Джош вымученно улыбнулся:
– Ты ведь легких путей не ищешь, да?
На этот вопрос можно ответить по-разному. И если честно, сейчас я не могла выбрать подходящий ответ. И не очень понимала, к чему клонит Джош. Поэтому лишь пожала плечами.
– Я думаю… – Джош сглотнул комок в горле. – Я думаю, нам надо расстаться.
Половина меня остолбенела, четверть мысленно разрыдалась горючими слезами, а четверть согласно закивала.
– В смысле, – с трудом проговорила я, – насовсем? Или на время?
– На время! – поспешно выпалил он, и мне самую капельку полегчало. Но лишь капельку. – У меня… у меня очень много причин, но ни одна из них с тобой не связана.
– Ну ладно…
Я смотрела не в глаза Джошу, а на его руку. Столешница была из гладкого зеркального стекла; мы уже сделали заказ, и встроенный экран с меню погас. Теперь в стекле отражалось лицо Джоша – как лицо утопленника в воде.

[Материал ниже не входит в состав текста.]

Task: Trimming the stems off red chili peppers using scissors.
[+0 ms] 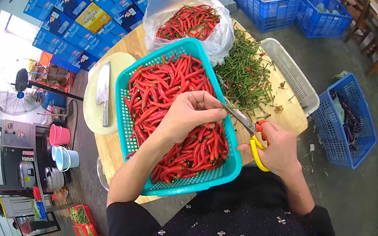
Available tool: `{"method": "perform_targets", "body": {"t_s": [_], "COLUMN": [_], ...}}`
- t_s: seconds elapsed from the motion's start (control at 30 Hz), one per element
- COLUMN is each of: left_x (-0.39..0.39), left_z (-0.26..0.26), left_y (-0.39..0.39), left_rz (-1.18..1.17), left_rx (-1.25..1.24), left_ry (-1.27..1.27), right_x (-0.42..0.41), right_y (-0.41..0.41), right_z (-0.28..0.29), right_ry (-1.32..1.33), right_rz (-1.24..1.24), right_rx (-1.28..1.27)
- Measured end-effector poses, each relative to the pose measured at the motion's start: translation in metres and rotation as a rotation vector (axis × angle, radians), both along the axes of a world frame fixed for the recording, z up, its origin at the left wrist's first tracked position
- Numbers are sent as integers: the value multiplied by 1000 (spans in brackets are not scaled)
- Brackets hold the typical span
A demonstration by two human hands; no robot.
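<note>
My left hand (199,112) is over a teal plastic basket (234,168) full of red chili peppers (156,91), its fingertips pinched on a chili whose green stem sticks out to the right. At that stem are the blades of scissors (241,120) with yellow and orange handles, held in my right hand (277,146). Beyond the basket's right side lies a heap of cut green stems (246,71) on the wooden table (287,113). An open clear plastic bag (155,12) with more red chilies stands behind the basket.
A cleaver (104,88) lies on a round cutting board (89,115) left of the basket. A white plastic basket (290,70) is against the table's right edge. On the floor at right stands a blue crate (334,138) with dark purple vegetables; blue crates (269,13) stand behind. A fan (19,88) is at left.
</note>
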State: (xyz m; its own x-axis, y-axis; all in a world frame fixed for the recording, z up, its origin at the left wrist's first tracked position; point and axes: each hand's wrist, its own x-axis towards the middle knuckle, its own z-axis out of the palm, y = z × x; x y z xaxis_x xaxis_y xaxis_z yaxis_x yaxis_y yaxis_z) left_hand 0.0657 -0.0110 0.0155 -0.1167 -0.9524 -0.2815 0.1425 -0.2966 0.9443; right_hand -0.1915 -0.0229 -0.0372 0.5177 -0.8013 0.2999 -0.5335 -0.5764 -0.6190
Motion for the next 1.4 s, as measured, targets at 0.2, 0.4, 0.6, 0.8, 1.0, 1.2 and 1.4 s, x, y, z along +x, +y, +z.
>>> {"method": "perform_targets", "body": {"t_s": [0.2,0.4,0.6,0.8,1.0,1.2,1.4], "left_x": [-7,-9,-16,-27,-41,-40,-27], "left_z": [3,1,1,5,15,14,20], "left_y": [1,-1,-11,-26,-41,-41,-25], "left_rz": [9,1,-24,-52,-75,-82,-53], "left_rx": [33,30,71,105,160,39,19], "left_ry": [49,70,6,-122,-208,-114,-57], "right_x": [-4,-6,-12,-12,-10,-16,-21], "right_y": [-3,-5,-4,-4,1,0,-17], "right_z": [3,4,-7,-18,-33,-40,-41], "right_ry": [73,36,3,-87,-156,-407,-387], "right_rz": [-54,-31,-52,-73,-117,-179,-222], "right_rx": [-150,-138,-66,20,165,393,413]}}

Я и сама смахивала на утопленника.
Внутри я вся завязалась в узел. Джош сказал, что я тут ни при чем, но это меня мало утешало. Как не утешала мысль, что у него были от меня секреты. И что в глубине души я догадывалась, но старалась об этом не думать. Может, псайкорпус уже заставляет его влезть ко мне в голову…

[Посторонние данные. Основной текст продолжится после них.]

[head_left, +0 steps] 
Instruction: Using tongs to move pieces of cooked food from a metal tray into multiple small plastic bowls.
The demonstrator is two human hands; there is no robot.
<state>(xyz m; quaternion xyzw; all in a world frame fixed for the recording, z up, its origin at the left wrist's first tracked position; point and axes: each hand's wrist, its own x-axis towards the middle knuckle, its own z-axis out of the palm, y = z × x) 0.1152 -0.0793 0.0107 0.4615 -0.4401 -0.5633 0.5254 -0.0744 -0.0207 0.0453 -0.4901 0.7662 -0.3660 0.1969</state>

Ага. Злыдень-Псаймон, мой ухажер. Все, как говорил Ретро.
– Вот засада, – сказала я. Джош кивнул.
Было так тихо, что мы слышали, как на кухне переговаривается персонал, как снаружи шумит торговая улица. У меня рука сделалась такой же холодной, как стол.

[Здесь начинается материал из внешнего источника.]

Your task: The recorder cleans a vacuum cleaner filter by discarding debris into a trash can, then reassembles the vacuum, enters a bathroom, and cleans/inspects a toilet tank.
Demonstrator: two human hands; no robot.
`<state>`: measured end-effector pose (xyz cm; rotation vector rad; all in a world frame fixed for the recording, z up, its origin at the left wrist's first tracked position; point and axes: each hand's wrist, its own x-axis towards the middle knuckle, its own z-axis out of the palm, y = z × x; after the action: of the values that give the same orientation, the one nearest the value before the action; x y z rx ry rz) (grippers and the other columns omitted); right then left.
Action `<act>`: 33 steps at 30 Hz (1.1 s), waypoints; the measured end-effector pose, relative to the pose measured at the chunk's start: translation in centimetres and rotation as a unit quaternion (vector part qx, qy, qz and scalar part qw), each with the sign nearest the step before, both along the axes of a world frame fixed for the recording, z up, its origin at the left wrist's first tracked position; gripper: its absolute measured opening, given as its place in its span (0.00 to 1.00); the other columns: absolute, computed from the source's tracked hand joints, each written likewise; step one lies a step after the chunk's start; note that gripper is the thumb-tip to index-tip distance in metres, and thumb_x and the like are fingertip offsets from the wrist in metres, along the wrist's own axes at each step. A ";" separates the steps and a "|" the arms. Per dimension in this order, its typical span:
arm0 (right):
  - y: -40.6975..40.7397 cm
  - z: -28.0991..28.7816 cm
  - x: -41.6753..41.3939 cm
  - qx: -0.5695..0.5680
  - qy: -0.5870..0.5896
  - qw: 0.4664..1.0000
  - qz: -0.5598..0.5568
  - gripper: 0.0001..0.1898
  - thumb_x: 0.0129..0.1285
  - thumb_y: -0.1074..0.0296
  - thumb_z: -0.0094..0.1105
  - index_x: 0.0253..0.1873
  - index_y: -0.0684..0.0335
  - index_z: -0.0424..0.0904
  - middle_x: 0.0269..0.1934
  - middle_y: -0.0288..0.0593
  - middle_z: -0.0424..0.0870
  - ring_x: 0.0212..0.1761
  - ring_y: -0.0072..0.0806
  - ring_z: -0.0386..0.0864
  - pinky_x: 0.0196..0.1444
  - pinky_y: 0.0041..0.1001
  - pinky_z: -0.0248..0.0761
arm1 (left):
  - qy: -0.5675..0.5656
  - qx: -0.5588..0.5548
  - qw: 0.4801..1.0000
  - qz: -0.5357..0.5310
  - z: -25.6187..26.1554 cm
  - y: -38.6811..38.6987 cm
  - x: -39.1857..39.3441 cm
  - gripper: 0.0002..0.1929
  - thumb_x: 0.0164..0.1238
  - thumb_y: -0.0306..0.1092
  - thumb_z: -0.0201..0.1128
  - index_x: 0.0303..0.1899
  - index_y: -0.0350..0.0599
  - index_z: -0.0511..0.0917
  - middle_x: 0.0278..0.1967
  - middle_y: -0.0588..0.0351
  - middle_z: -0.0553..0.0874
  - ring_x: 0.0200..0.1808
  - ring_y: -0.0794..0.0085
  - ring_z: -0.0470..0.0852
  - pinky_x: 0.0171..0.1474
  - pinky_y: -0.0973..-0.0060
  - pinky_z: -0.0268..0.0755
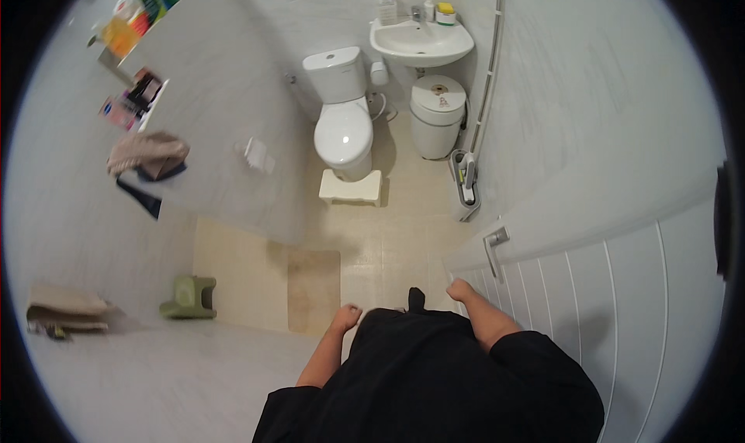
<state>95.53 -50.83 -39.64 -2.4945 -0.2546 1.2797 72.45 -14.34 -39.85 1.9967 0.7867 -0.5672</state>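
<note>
My left hand (347, 317) hangs beside my black shirt with its fingers curled, close to the right edge of a beige bath mat (314, 292). Nothing shows in it. On the other side, my right hand (461, 290) is loosely curled in front of the white grooved door (541, 303), a little below and left of the metal door handle (495, 251). It appears apart from the handle, and I see no object in it. A dark-covered foot (416, 299) shows beyond the shirt's hem.
Ahead stand a white toilet (343, 131), a cream footstool (350, 188), a washbasin (423, 42), a lidded white bin (436, 117) and a flat mop in its bucket (465, 187). A green plastic stool (189, 297) and a hanging towel (148, 152) are at left.
</note>
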 end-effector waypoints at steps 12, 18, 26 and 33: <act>12.4 13.9 39.5 0.202 -0.362 0.795 -0.443 0.32 0.59 0.66 0.61 0.67 0.73 0.66 0.63 0.65 0.74 0.67 0.53 0.72 0.69 0.39 0.64 | 0.196 -0.046 0.979 -0.030 4.0 17.0 14.4 0.19 0.72 0.44 0.58 0.52 0.38 0.79 0.40 0.47 0.86 0.37 0.62 0.86 0.39 0.64 0.79; 9.9 27.9 57.6 0.132 -0.563 0.685 -0.444 0.34 0.57 0.65 0.64 0.67 0.72 0.66 0.64 0.64 0.72 0.68 0.55 0.70 0.70 0.41 0.64 | 0.041 -0.088 0.988 0.121 2.4 26.8 33.6 0.19 0.72 0.39 0.60 0.55 0.33 0.77 0.38 0.48 0.86 0.33 0.65 0.86 0.35 0.70 0.78; 11.8 38.6 70.7 -0.051 -0.774 0.549 -0.311 0.40 0.58 0.69 0.67 0.73 0.64 0.57 0.73 0.52 0.58 0.75 0.48 0.59 0.72 0.45 0.59 | -0.021 -0.095 0.991 0.087 6.5 29.3 50.2 0.19 0.73 0.41 0.58 0.56 0.35 0.75 0.38 0.50 0.86 0.33 0.69 0.86 0.34 0.73 0.77; 9.8 38.2 74.8 -0.040 -0.833 0.473 -0.285 0.35 0.57 0.81 0.55 0.71 0.68 0.56 0.64 0.54 0.67 0.63 0.48 0.70 0.63 0.41 0.70 | 0.125 -0.080 0.975 -0.163 -5.2 34.0 44.9 0.20 0.72 0.42 0.61 0.55 0.36 0.77 0.40 0.50 0.87 0.36 0.67 0.87 0.36 0.73 0.77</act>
<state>170.38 -41.00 -1.41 -2.4271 0.2672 -1.6566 117.35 19.69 -45.07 1.9379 0.5399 -1.0566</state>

– Но если… когда все это закончится, ты захочешь… – неуверенно начал он. – Нет, я даже просить тебя не вправе. А ты вправе встречаться с кем хочешь и кто…
– А еще я вправе перевариться в желудке у драккена, – подхватила я. Это я жестко, конечно, сказанула, но что-то меня не тянуло на великодушие. – Давай не будем ничего обещать, ладно? Ты мне тоже очень-очень нравишься, Джош. Но ты понятия не имеешь, закончится ли все это вообще и когда оно закончится, если закончится. А я понятия не имею, кто набросится на меня из-за угла. Я даже не знаю, вернусь ли к себе в комнату с очередного вызова. Ты делай что можешь для дяди. Я буду делать что могу для города. И пусть оно пока будет так.
С этими словами я встала и вышла, по пути к двери вызвав транспод. Я не обернулась. Но я даже не сомневлась, что вид у Джоша был совершенно убитый. Во всяком случае, так должно было быть. У нас у обоих должен быть убитый вид. Я встала и вышла потому, что раз уж речь зашла о расставании, то лучше я порву с ним, а не он со мной. Не собираюсь я там сидеть и горестно раздумывать, как бы все поправить. Ничего уже не поправишь, и это мне хорошо известно. Пускай бросаю я, а не меня бросают.
Может, я и злая. Или трусливая. Не знаю. Но я твердо знаю одно: я не хочу тянуть эти терзания и пытаться найти решение, которого, как мы оба понимаем, не существует.
15
Вы же знаете, что беда одна не ходит, да?
Едва я вышла из кафе – раздался звонок из дядиного кабинета. Я остановилась возле самой двери, чтобы ответить. Наверное, это секретарь с сообщением. Или дядя засиживается в офисе до ночи?
На экране перскома появилось дядино лицо…
…а на лице – маска префекта, наглухо застегнутого в мундир.
– Элит-Охотница Рада, я знаю, что час уже поздний, однако я настоятельно требую, чтобы ты немедленно явилась в мой офис. Есть вопросы, требующие безотлагательного прояснения.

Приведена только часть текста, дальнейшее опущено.